**Exercise instructions:** Could you set down the listing below exactly and omit its images?

**Recorded information:**
⟨

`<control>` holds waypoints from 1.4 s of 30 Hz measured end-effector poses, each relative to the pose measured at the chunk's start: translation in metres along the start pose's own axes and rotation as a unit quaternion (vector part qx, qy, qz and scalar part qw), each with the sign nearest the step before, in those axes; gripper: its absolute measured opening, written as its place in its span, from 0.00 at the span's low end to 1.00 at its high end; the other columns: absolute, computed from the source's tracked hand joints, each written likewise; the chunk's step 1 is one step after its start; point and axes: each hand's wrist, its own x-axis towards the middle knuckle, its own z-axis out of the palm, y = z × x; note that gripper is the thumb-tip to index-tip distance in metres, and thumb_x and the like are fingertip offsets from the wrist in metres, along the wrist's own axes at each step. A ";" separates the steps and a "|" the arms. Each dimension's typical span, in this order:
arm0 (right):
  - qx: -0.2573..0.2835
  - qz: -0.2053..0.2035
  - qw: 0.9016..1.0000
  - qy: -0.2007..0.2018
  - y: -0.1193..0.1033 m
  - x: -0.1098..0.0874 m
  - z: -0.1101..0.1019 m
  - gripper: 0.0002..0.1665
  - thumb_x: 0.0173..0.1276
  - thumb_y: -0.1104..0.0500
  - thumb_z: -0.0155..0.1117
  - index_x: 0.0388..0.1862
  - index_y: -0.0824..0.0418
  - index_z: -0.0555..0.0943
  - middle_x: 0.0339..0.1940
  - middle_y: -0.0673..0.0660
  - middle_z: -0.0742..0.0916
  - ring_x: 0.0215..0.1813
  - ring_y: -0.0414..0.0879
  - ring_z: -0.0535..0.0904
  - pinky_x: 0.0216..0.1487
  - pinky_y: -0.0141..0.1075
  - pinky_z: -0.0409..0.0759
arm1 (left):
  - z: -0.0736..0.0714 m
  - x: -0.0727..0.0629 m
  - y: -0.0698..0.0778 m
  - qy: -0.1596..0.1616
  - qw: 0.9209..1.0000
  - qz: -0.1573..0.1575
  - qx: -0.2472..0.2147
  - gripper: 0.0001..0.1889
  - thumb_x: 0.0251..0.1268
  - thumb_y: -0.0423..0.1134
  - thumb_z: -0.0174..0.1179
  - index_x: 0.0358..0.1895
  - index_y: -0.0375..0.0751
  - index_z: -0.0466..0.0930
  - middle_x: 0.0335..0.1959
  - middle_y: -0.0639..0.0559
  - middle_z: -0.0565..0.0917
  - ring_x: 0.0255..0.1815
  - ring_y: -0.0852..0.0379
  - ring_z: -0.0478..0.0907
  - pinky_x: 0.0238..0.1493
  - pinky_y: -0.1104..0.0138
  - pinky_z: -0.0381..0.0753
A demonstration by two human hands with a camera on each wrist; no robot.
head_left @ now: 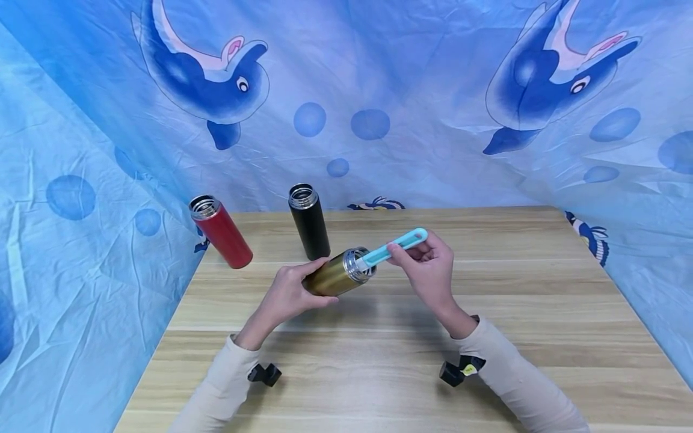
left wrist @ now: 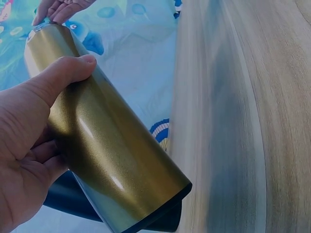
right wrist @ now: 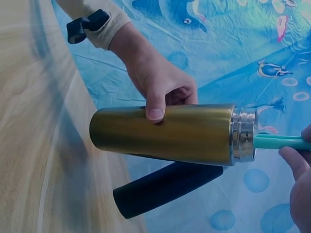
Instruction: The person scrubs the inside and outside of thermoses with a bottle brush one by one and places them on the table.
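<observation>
The left hand [head_left: 292,293] grips a gold bottle [head_left: 331,278] tilted above the tabletop [head_left: 357,385], while the right hand [head_left: 433,264] pinches a turquoise handle [head_left: 402,242] whose lower end enters the bottle's mouth.

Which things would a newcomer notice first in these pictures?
Probably the shiny gold cylindrical bottle, tilted in the left hand at the centre, while the right hand holds a turquoise handle in its mouth. Next, two large blue cartoon dolphins stand out on the blue fabric backdrop behind. An open red cylindrical bottle and a black one stand at the wooden table's back left.
</observation>
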 end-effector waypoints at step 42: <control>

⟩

**Response to this exercise:**
`<control>` holds waypoints from 1.4 s of 30 Hz measured end-effector poses, each relative to the pose measured at the chunk's start: translation in metres along the start pose's own axes and rotation as a unit quaternion (vector part qx, qy, qz and scalar part qw), each with the sign nearest the step before, in those axes; gripper: its absolute measured opening, written as its place in its span, from 0.00 at the span's low end to 1.00 at its high end; the other columns: absolute, computed from the source's tracked hand joints, each written likewise; the chunk's step 1 is one step after its start; point and axes: each hand's wrist, its own x-axis towards the middle knuckle, its own z-axis out of the palm, y = z × x; note that gripper is the thumb-tip to index-tip distance in metres, and thumb_x and the like are fingertip offsets from the wrist in metres, along the wrist's own axes at each step. A ";" separates the steps and a "|" the arms. Each dimension's typical span, in this order:
arm0 (right):
  - qx: -0.2573..0.2835
  - qz: -0.2053..0.2035
  - qw: 0.9016..1.0000
  - qy: -0.2007..0.2018
  - y: -0.1193..0.1033 m
  - x: -0.1098..0.0874 m
  - z: -0.1101..0.1019 m
  - gripper: 0.0002..0.1665
  - thumb_x: 0.0173..0.1276
  - thumb_y: -0.1104..0.0500
  - thumb_z: -0.0155..0.1117
  - index_x: 0.0388..0.1862
  - index_y: -0.0824..0.0418
  - index_z: -0.0555..0.0943
  - middle_x: 0.0339..0.1940
  - middle_y: -0.0673..0.0660
  - middle_z: -0.0742..0.0916
  - ring_x: 0.0215..0.1813
  - ring_y: -0.0414..0.0879
  - ring_z: -0.0535..0.0904
  - pinky_x: 0.0216..0.1487
  - pinky_y: -0.0141..0.1075
  - pinky_z: -0.0409..0.0759
arm1 (left):
  - z: -0.0736..0.0714 m
  - x: -0.0727..0.0629 m
  - y: -0.0698..0.0778 m
  - qy: -0.1596..0.1616
  - qw: 0.9209..1.0000
  - qz: -0.1573..0.1575
  - qx: -0.2472..0.2147
  - gripper: 0.0001..0.1889
  - thumb_x: 0.0251..0.1268
  - thumb_y: -0.0423..0.1134
  - thumb_z: -0.0174..0.1179
  - index_x: 0.0358..0.1895
  - index_y: -0.0375..0.0751
  - index_z: -0.0466..0.0930
  - middle_x: 0.0335..0.1959
  - middle_y: -0.0639..0.0559
  - middle_z: -0.0565..0.0917
  - ring_x: 0.0255..0.1815
  - ring_y: -0.0852..0.0379
  - ring_z: -0.0478..0.0907
  - pinky_x: 0.0238..0.1493
  - pinky_y: -0.1104..0.0138
  - pinky_z: -0.0381..0.0753
A demonstration by two human hands with a camera on each wrist; no robot.
head_left @ now: 
left wrist @ now: 
right wrist @ now: 
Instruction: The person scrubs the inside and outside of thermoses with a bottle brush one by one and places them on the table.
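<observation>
The left hand [head_left: 292,293] grips a gold bottle [head_left: 331,278] tilted above the tabletop [head_left: 357,385], while the right hand [head_left: 433,264] pinches a turquoise handle [head_left: 402,242] whose lower end enters the bottle's mouth.

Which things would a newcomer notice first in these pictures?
Probably the shiny gold cylindrical bottle, tilted in the left hand at the centre, while the right hand holds a turquoise handle in its mouth. Next, two large blue cartoon dolphins stand out on the blue fabric backdrop behind. An open red cylindrical bottle and a black one stand at the wooden table's back left.
</observation>
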 end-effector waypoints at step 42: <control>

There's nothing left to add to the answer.